# [How to complete this task]
All of the data below should be written out exactly.
────
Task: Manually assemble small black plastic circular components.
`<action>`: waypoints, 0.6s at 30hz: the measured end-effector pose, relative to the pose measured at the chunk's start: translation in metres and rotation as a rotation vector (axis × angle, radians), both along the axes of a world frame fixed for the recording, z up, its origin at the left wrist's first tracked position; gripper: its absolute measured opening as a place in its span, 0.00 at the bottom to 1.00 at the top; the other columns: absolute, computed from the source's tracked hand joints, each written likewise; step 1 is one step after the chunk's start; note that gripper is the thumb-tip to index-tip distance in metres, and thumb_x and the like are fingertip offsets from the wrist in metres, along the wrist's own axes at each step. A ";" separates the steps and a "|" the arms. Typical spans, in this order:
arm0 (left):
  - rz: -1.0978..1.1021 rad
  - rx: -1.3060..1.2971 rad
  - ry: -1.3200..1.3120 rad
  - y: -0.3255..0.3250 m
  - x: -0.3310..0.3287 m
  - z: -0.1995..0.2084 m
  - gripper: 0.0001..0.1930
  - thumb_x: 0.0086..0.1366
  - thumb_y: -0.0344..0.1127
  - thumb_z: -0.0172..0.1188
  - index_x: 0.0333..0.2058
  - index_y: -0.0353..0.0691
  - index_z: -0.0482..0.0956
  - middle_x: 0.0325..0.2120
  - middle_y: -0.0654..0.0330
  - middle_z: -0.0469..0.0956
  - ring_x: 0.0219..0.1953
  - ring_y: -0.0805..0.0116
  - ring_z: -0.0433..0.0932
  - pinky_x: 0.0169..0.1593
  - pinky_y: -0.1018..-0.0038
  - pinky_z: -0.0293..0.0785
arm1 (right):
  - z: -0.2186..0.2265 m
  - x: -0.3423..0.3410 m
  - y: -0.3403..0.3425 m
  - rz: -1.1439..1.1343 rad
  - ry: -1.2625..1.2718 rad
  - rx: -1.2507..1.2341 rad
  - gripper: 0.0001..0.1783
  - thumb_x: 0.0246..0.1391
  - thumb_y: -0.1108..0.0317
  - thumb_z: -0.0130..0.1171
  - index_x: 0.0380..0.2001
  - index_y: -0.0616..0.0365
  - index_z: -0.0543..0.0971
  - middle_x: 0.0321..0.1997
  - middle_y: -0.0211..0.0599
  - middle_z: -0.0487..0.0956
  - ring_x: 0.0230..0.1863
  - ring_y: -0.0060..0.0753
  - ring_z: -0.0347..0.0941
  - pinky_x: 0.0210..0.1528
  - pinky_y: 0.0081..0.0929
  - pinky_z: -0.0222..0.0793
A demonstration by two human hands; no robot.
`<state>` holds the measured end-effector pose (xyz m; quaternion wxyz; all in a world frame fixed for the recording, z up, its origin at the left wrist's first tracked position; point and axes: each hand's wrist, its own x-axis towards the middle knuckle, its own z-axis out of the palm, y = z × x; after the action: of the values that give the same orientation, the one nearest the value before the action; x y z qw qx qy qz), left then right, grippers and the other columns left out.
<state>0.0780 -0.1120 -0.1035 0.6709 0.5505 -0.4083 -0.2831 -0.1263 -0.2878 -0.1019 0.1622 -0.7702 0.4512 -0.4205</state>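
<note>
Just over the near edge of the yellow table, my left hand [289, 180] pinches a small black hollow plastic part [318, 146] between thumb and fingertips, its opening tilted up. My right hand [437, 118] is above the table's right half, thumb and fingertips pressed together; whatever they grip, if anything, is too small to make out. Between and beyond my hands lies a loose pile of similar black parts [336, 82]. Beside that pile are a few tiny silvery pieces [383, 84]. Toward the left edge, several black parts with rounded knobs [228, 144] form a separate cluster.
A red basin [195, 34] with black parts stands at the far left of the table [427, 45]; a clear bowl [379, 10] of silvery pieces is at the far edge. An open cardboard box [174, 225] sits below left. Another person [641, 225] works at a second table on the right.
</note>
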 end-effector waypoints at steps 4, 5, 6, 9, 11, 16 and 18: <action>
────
# [Reply]
Task: Manually assemble small black plastic circular components.
`<action>`: waypoints, 0.6s at 30hz: the measured end-effector pose, relative to the pose measured at the chunk's start: translation in metres and rotation as a rotation vector (axis × angle, radians), both along the axes of a world frame fixed for the recording, z up, its origin at the left wrist's first tracked position; gripper: its absolute measured opening as a place in its span, 0.00 at the bottom to 1.00 at the top; the other columns: absolute, computed from the source's tracked hand joints, each written likewise; step 1 is one step after the chunk's start; note that gripper is the thumb-tip to index-tip distance in metres, and thumb_x and the like are fingertip offsets from the wrist in metres, along the wrist's own axes at each step. A ";" separates the steps and a "|" the arms. Typical spans, in this order:
arm0 (left):
  - rz: -1.0978..1.1021 rad
  - rx: -1.3060..1.2971 rad
  - ry: -1.3200..1.3120 rad
  - y: -0.3255..0.3250 m
  - x: -0.3310..0.3287 m
  - z: -0.1995..0.2084 m
  - gripper: 0.0001..0.1930
  - thumb_x: 0.0086..0.1366
  - thumb_y: -0.0344..0.1127
  - thumb_z: -0.0172..0.1188
  - index_x: 0.0333..0.2058
  - index_y: -0.0353..0.0691
  - index_z: -0.0482..0.0956
  - middle_x: 0.0325..0.2120
  - middle_y: -0.0654..0.0330
  - middle_z: -0.0469..0.0956
  - ring_x: 0.0219..0.1953
  - ring_y: -0.0805..0.0116
  - ring_z: -0.0433..0.0932
  - pinky_x: 0.0169..0.1593
  - pinky_y: -0.1018..-0.0038
  - pinky_z: -0.0293..0.0785
arm1 (right):
  - z: -0.2186..0.2265 m
  - x: -0.3423..0.3410 m
  - y: -0.3403..0.3425 m
  - rz: -1.1439..1.1343 rad
  - ry: -1.2625..1.2718 rad
  - rx: -1.2507..1.2341 rad
  - gripper: 0.0001..0.1783
  - thumb_x: 0.0246..0.1391
  - thumb_y: -0.1108..0.0317
  - thumb_z: -0.0130..0.1171
  - index_x: 0.0380..0.2001
  - index_y: -0.0616..0.0365
  - index_z: -0.0543..0.0971
  - middle_x: 0.0321..0.1997
  - middle_y: -0.0211..0.0599
  - middle_z: -0.0487..0.0956
  - ring_x: 0.0230..0.1863
  - ring_y: -0.0060..0.0753
  - ring_z: -0.0347..0.0941
  - pinky_x: 0.0210..0.1528
  - pinky_y: 0.0081..0.0929
  - pinky_z: -0.0222..0.0793
A demonstration by two human hands; no robot.
`<state>` holds the measured end-effector pose (xyz m; quaternion wxyz; all in a world frame fixed for the recording, z up, its origin at the left wrist's first tracked position; point and axes: each hand's wrist, its own x-axis towards the middle knuckle, its own z-axis out of the palm, y = z × x; after the action: of the values that give the same orientation, the one nearest the value before the action; x y z qw qx qy qz), left then right, grippers and the other columns left out.
<state>0.0780 -0.1120 -0.1035 0.6709 0.5505 -0.4083 -0.2831 -0.1263 -0.2878 -0.1019 0.1622 -0.7702 0.4512 -0.4205</state>
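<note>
Just over the near edge of the yellow table, my left hand [289, 180] pinches a small black hollow plastic part [318, 146] between thumb and fingertips, its opening tilted up. My right hand [437, 118] is above the table's right half, thumb and fingertips pressed together; whatever they grip, if anything, is too small to make out. Between and beyond my hands lies a loose pile of similar black parts [336, 82]. Beside that pile are a few tiny silvery pieces [383, 84]. Toward the left edge, several black parts with rounded knobs [228, 144] form a separate cluster.
A red basin [195, 34] with black parts stands at the far left of the table [427, 45]; a clear bowl [379, 10] of silvery pieces is at the far edge. An open cardboard box [174, 225] sits below left. Another person [641, 225] works at a second table on the right.
</note>
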 end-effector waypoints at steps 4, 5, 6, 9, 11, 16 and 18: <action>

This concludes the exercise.